Re: Report index currently being vacuumed in pg_stat_progress_vacuum

From: Bharath Rupireddy <bharath(dot)rupireddyforpostgres(at)gmail(dot)com>
To: Sami Imseih <samimseih(at)gmail(dot)com>
Cc: PostgreSQL Hackers <pgsql-hackers(at)lists(dot)postgresql(dot)org>
Subject: Re: Report index currently being vacuumed in pg_stat_progress_vacuum
Date: 2026-06-29 15:31:12
Message-ID: CALj2ACU3+seeZKAsH=d_LpVEVRfafnvqDmj3czFf1daOTbXVyw@mail.gmail.com
Views: Whole Thread | Raw Message | Download mbox | Resend email
Thread:
Lists: pgsql-hackers

Hi,

On Tue, May 5, 2026 at 10:54 AM Sami Imseih <samimseih(at)gmail(dot)com> wrote:
>
> I think it is valuable to show the index being processed. There is
> really no other easy way to get this information except for pstack,
> etc. I am +1 for the idea.

Thanks for reviewing this!

> However, I am not sure that having a separate row for every parallel
> worker is the right approach. The pg_stat_progress_* views are designed
> to show progress per row.

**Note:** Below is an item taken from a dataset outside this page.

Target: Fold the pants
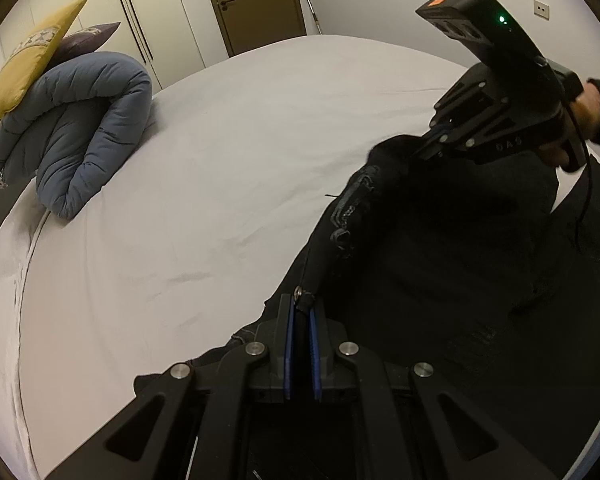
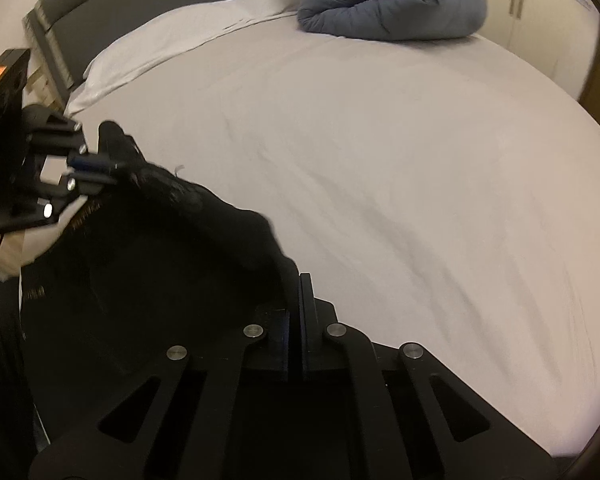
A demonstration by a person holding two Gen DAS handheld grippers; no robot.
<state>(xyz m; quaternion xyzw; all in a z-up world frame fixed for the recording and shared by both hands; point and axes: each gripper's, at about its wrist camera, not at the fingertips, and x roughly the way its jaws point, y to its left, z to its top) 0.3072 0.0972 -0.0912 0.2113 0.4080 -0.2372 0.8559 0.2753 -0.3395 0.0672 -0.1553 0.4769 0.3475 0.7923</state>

Each row represents one command with
> meaningful progress counters (heap_blks_scanned, indexes_total,
> indexes_processed, etc.). A parallel worker row would only show
> current_index_relid and leader_pid with no actual progress information
> of its own. That is status, not progress, and it does not fit the
> view. Also, many columns would remain empty or redundant with the
> leader's row.
>
> Instead, could we aggregate the parallel worker information into the
> leader's row. For example, an array of worker PIDs in one column and an
> array of index relids in another?

Thanks for the review. I read f1889729 and it looks like the
preference was to keep one command = one row, with workers feeding the
leader's row rather than showing up as separate rows. I want to stay
with that approach.

I considered having the leader set up a DSA that workers write into,
shown as an extra column on the leader's row. But that means new
shared memory whose handle has to be stored somewhere other backends
can find it, attached by the reader, and freed safely while a
monitoring query might still be reading it - that's a lot of work for
a small amount of per-worker data.

The simpler approach is to have workers report the index they're
currently on into their own st_progress_param[] slots, which already
exist per backend, along with their leader's pid. The view then groups
the worker entries under the matching leader's pid and shows only the
leader rows, so no new shared memory is needed. The current index oid
column has to be added to that array anyway for the non-parallel case,
which needs it just as much, and the parallel workers already have
their own slots to report into, so there's nothing extra to set up.
One thing to note is that pg_stat_get_progress_info('VACUUM') itself
would still return the worker rows, and the grouping happens in the
pg_stat_progress_vacuum view instead. I prefer keeping it in the view
rather than the function. The function is shared by all the progress
commands and only deals with raw params, while the leader pid grouping
is specific to VACUUM. This way the shared function stays unchanged
and the other progress views are not affected.

While I'm here, in the "vacuuming indexes" phase I also want to report
the total index pages to scan and the pages scanned so far, for the
index currently being vacuumed. On a large index this phase can run
for a long time with no way to tell whether it's making progress.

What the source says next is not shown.